In theory I would have been into that but I'm pretty shy when it comes to that sort of thing and I am looking for a real relationship. She was really cute but if she only wanted a one night stand she should have just come out and said it.

It was weird because when I said the thing about not being a lady's man she was like "Oh well just tell girls you look like Rivers Cuomo and they'll want you." And originally when she contacted me it was because she was really into that band Weezer and she said that I looked like Rivers Cuomo.
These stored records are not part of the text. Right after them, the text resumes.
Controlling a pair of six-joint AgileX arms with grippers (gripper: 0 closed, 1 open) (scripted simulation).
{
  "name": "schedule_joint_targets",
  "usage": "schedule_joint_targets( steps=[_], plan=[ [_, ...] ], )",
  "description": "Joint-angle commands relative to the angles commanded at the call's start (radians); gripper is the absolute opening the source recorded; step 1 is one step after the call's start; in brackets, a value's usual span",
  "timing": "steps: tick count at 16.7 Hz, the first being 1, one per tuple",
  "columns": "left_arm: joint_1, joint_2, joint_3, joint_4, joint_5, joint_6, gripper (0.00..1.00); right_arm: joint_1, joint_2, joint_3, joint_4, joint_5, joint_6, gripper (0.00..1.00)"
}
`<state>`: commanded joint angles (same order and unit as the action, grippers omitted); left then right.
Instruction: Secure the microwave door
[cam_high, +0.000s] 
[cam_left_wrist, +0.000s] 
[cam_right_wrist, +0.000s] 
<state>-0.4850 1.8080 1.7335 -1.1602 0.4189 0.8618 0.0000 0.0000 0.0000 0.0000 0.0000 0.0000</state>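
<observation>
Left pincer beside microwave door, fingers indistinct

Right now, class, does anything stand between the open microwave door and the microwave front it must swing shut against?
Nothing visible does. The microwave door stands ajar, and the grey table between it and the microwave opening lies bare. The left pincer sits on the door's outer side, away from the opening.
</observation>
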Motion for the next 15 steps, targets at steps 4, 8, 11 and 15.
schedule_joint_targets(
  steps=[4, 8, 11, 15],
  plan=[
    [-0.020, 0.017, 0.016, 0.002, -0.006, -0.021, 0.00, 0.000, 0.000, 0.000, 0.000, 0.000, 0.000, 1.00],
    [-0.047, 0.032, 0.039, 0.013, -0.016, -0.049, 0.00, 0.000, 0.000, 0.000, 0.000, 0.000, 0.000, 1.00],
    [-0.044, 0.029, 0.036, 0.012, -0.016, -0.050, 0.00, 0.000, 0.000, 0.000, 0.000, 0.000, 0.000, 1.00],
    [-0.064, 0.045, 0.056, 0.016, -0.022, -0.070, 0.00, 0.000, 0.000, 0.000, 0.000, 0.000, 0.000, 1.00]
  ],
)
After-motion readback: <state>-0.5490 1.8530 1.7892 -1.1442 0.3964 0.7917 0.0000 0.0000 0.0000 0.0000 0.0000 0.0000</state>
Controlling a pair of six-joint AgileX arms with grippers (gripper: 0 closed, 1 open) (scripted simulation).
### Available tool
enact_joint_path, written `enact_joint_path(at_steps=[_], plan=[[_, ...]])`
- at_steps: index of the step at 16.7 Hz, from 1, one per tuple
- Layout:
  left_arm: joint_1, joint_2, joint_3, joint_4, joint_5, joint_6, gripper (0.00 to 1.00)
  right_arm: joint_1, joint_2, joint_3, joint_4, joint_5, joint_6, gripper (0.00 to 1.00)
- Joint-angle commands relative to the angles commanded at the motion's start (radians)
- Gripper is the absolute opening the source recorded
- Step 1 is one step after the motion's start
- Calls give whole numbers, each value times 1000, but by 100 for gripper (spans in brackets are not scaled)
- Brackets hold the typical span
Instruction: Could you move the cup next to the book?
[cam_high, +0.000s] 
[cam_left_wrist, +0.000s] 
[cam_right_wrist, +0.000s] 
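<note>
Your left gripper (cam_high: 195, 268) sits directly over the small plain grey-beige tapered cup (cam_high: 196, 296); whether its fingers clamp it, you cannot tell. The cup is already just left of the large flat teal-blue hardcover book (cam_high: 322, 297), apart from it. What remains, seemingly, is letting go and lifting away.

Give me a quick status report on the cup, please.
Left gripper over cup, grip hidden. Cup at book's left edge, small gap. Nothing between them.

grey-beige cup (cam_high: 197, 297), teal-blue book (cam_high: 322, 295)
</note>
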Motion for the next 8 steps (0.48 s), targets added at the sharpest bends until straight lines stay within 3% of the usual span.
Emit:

Yeah, that definitely sounds like she was just looking for a quick thing. Honestly, if her main interest in you was that you look like Rivers Cuomo, then she probably isn't ready to look for the house in the suburbs just yet. Take solace in the fact that you can get women based on looks alone.


theglasscell said:
Why do people even bother hugging you after the date or having a friendly parting if they aren't interested? If I had known it went badly I would have just been like "See you later," and walked away after we left the restaurant. Having someone hug you and tell you to get in touch later just seems misleading.

I met a girl for coffee a few months ago - we got along well, and at the end of the date she said she wanted to go out again, and said, "I'm not around next weekend, but let's get together for dinner next Thursday". She hugged me at the end of the date. I called her a couple days later to confirm the plans, after she didn't answer she sent me a text saying that she didn't want to lead me on, and she wasn't interested in going out again. I still don't know why she would go through the trouble of scheduling a second date if she wasn't interested. Some people are just weird.

Oh wow. That's really lame of her to do that.

This always makes me wary of making future dates from online sites too.

I mean with work my time is limited to when I can go on a decent date. I really just have Saturdays and Sundays. Sometimes I will pass up doing something with my friends to go on a lame online date that will end with this sort of stuff.

I went out to the movies and dinner with my friends yesterday and it was a great time, you don't have all the excitement or romance that could happen with a good date but you also don't have all the stress of a bad date or being lead on and that seems to happen more often than not.

And I don't know about the scoring on looks alone thing, I mean I guess it happens. One girl that I did have a casual thing with said you're attractive as long as you never talk, that kind of made me feel like crap.